The British Museum has acquired the TARA archive. No, not me. TARA stands for Trust for African Rock Art. “TARA’s 25,000-image-strong digital archive has been acquired by the British Museum and will be cataloged and made available online over the next five years, the Telegraph reports. By joining TARA’s efforts, the British Museum seeks to ensure that African rock art sites are recorded and preserved for future generations.”

Google’s “Right to be Forgotten” has hit the New York Times. “Over the weekend, the NY Times revealed that it is the latest publication to receive notification from Google that some of its results will no longer show up for searches on certain people’s names, under the whole “right to be forgotten” nuttiness going on in Europe these days. As people in our comments have pointed out in the past, it’s important to note that the stories themselves aren’t erased from Google’s index entirely — they just won’t show up when someone searches on the particular name of the person who complained. Still, the whole effort is creating a bit of a Streisand Effect in calling new attention to the impacted articles.”

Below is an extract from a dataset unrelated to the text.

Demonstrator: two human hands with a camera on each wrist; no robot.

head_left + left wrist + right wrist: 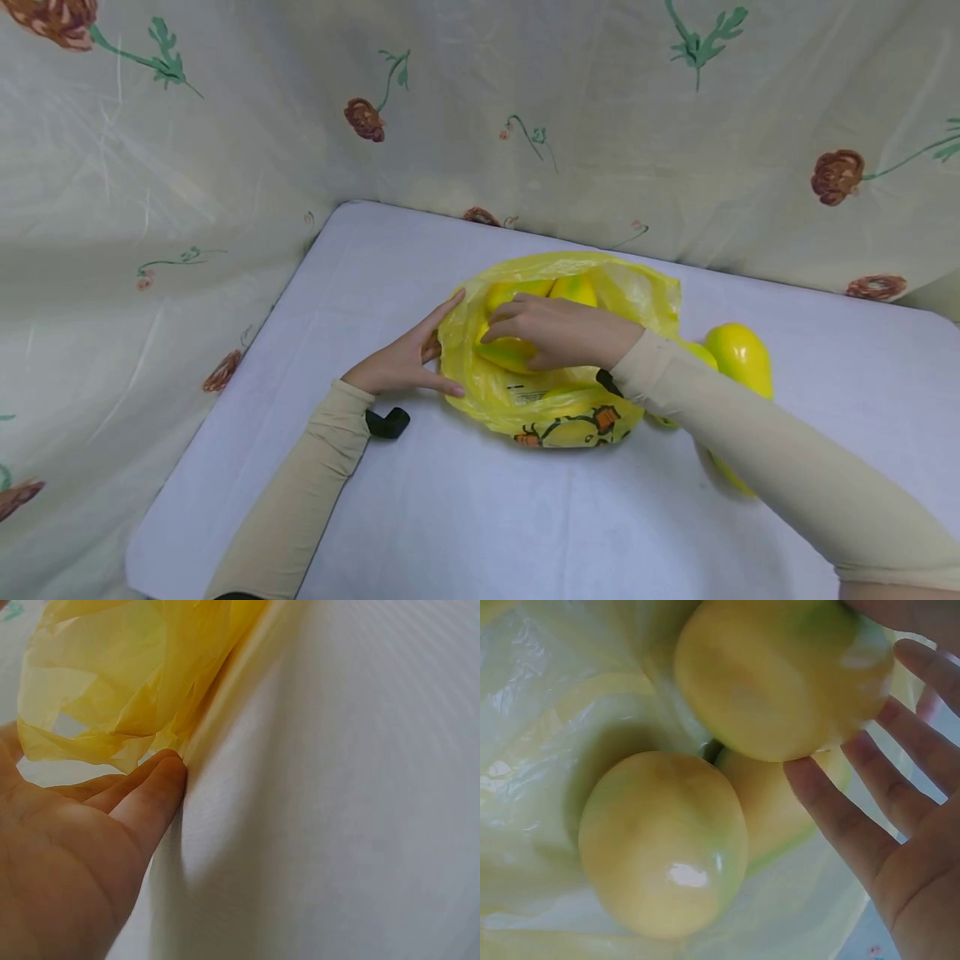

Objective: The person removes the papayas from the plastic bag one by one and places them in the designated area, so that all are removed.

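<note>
1. A yellow plastic carrier bag [570, 432] with a cartoon print on its front sits on the white-covered worktop [480, 517], mouth open upward.
2. Several yellow mangoes [575, 289], tinged with green, lie inside the bag, some against one another.
3. The left hand [405, 354] is at the bag's left side, fingers extended and thumb spread apart, touching the plastic without clenching it.
4. The right hand [562, 329] reaches into the bag, its fingertips against one mango [757, 682]; I cannot tell whether it grasps that fruit or has released it.
5. More mangoes [738, 354] lie on the worktop just right of the bag, partly hidden by the right sleeve [780, 458].
6. A floral curtain [465, 100] hangs behind the worktop and along its left side.
</note>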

From the Buffer blog – 23 tools and resources to create images for social media.

Twitter has sued the US government for the right to be more transparent. “After months of attempted negotiations, the company has filed a lawsuit on Tuesday, alleging that the restrictions imposed by the government — which regulate what Twitter can publish about national security related surveillance requests — violate its First Amendment rights.”

IFTTT now has a Sina Weibo channel. Good morning, Internet…

I love your comments, I love your site suggestions, and I love you. Feel free to comment on the blog, or @ResearchBuzz on Twitter. Thanks!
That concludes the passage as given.